My Life In Books, Vol.1


Last month I reviewed Richard Stearns’ excellent book The Hole In Our Gospel. In that post I mentioned it was one of a handful of books that had so radically re-shaped my worldview that it actually changed the trajectory of my life.

As I sat down to write a post about that “handful”, I realized my list of significant books more closely resembled a couple of handfuls! As a matter of fact, if you include Stearns’ book the list would be a Top Ten.

So I’ve created a list, sorted chronologically: not necessarily by when the books were published, but in the order I read them. I’ll start in this post with the first three of my Top Ten Most Influential Books:

book - evidence1. Evidence That Demands A Verdict by Josh McDowell

I grew up in a largely secular environment. When I started investigating the claims of Jesus Christ my senior year in high school, I wasn’t interested in becoming part of some pie-in-the-sky religion; I needed to know my beliefs lined up with logic and reason. Although a number of more current “defense of the faiths” have been written since 1986 (when I first read Evidence), this set of books became indispensible to me as I sorted out my new faith and answered the questions of my still-skeptical friends and family.

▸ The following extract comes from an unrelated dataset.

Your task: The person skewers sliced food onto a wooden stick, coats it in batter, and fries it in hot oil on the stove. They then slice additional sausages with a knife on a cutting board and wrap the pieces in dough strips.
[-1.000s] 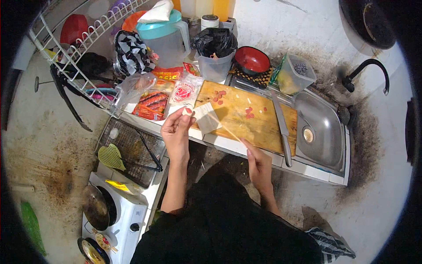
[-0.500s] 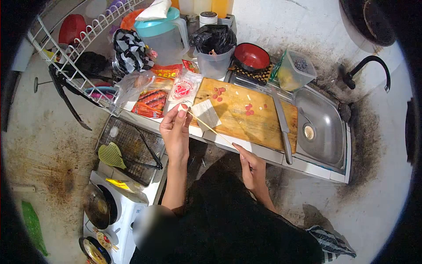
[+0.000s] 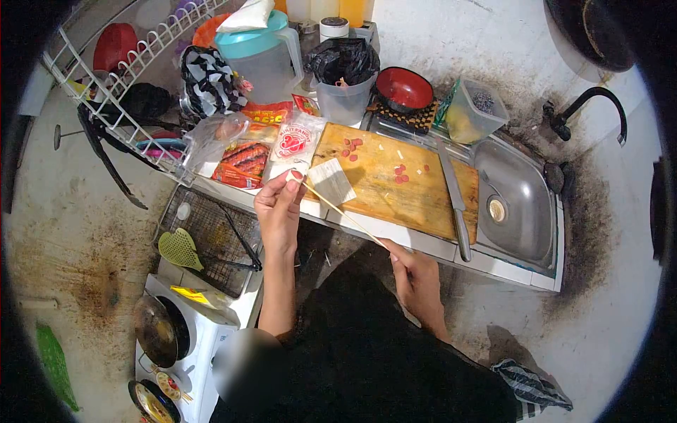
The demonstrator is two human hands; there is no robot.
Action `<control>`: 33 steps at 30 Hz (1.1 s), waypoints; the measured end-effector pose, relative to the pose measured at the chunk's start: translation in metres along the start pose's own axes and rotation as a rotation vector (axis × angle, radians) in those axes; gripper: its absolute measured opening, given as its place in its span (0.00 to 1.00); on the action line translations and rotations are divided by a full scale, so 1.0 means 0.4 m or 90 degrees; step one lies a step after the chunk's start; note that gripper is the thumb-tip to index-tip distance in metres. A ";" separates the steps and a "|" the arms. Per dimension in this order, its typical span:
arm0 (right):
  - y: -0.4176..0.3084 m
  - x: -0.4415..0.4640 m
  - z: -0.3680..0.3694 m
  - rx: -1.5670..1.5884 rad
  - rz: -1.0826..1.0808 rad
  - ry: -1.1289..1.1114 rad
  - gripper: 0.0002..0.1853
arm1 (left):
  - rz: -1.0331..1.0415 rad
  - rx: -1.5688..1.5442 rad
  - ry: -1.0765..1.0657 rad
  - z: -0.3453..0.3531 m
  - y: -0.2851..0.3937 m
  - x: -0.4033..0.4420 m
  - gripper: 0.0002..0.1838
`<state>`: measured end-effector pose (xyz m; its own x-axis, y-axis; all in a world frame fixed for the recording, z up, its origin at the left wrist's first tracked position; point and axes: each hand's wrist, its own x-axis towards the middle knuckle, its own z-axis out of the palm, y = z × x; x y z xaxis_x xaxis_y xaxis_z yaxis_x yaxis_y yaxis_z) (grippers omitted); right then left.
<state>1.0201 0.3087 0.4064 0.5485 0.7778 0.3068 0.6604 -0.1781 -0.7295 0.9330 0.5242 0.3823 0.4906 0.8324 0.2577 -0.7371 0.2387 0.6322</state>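
Between the thumb and fingers of my left hand [image 3: 277, 211] is a small reddish sausage slice [image 3: 297, 174] with something pale beside it. A thin wooden skewer [image 3: 344, 213] runs from that slice down to my right hand [image 3: 416, 278], whose closed fingers grip its lower end. Whether the tip has gone through the slice is too small to make out. Just beyond the skewer, a pale square wrapper sheet [image 3: 331, 182] lies on the edge of the wooden cutting board [image 3: 381, 194]. Several sausage slices [image 3: 400, 174] and little pale bits are scattered over the board.
A long knife [image 3: 455, 204] rests across the board's right side, beside the steel sink [image 3: 525, 204]. Packets, including a sausage pack [image 3: 243, 166] and a white wrapper bag [image 3: 293, 141], lie left of the board. At lower left is a stove [image 3: 201, 345] with pans.
My right hand has shifted slightly right and down with the skewer's lower end. My left hand stays almost in place, and the slice in it now shows more clearly.
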 end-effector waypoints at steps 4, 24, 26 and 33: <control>-0.008 0.003 -0.003 0.012 -0.006 -0.010 0.21 | 0.005 0.013 -0.012 0.007 0.013 -0.001 0.09; -0.005 -0.014 0.062 0.096 -0.054 0.073 0.20 | -0.020 -0.022 -0.018 0.047 0.016 -0.024 0.06; -0.007 -0.018 0.062 0.099 -0.048 0.072 0.20 | -0.020 -0.060 -0.047 0.038 0.009 -0.025 0.07; -0.021 -0.019 0.065 0.098 0.008 0.057 0.21 | -0.036 -0.059 -0.027 0.059 -0.005 -0.037 0.06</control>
<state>0.9971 0.3200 0.3941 0.6040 0.7183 0.3453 0.5706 -0.0872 -0.8166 0.9381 0.4994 0.3944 0.5512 0.7943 0.2554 -0.7462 0.3323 0.5768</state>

Takeaway: Everything always comes back to the cross: The tomb is still empty.

book - shadow2. Shadow of the Almighty by Elisabeth Elliot

If I had known Jim Elliot in real life, I don’t know that I would have liked him all that much. But when I read his biography my senior year in college, his uncompromising focus and clear perspective inspired me. And since I had decided to become a missionary upon graduation from college—to the great disappointment and frustration of many who loved me—I needed inspiration.

Takeaway: “He is no fool who gives what he cannot keep to gain that which he cannot lose.”

book - trusting3. Trusting God by Jerry Bridges

So simple, yet so profound: Theology Proper you can take with you.* The subtitle of Bridges’ book is “Even When Life Hurts”. He warns this book is best read when not in the middle of a crisis. I agree. But I am so grateful I tucked away the lessons learned here during a calm season, so I could pull them out when the storms hit.

Takeaway: God is trustworthy because He is all-powerful, all-wise, and all-loving. He orders everything for His glory AND our good—never one at the exclusion of the other.

Coming up next in Vol.2…Allegory, ministry philosophy, and a bit of wacky theology!

*You will note that all the books on my list are easily accessible to laymen. Although I can appreciate Lewis and Packer, or even Edwards and Chesterton if I really strain my brain, the books that have impacted me the most are all relatively entry-level.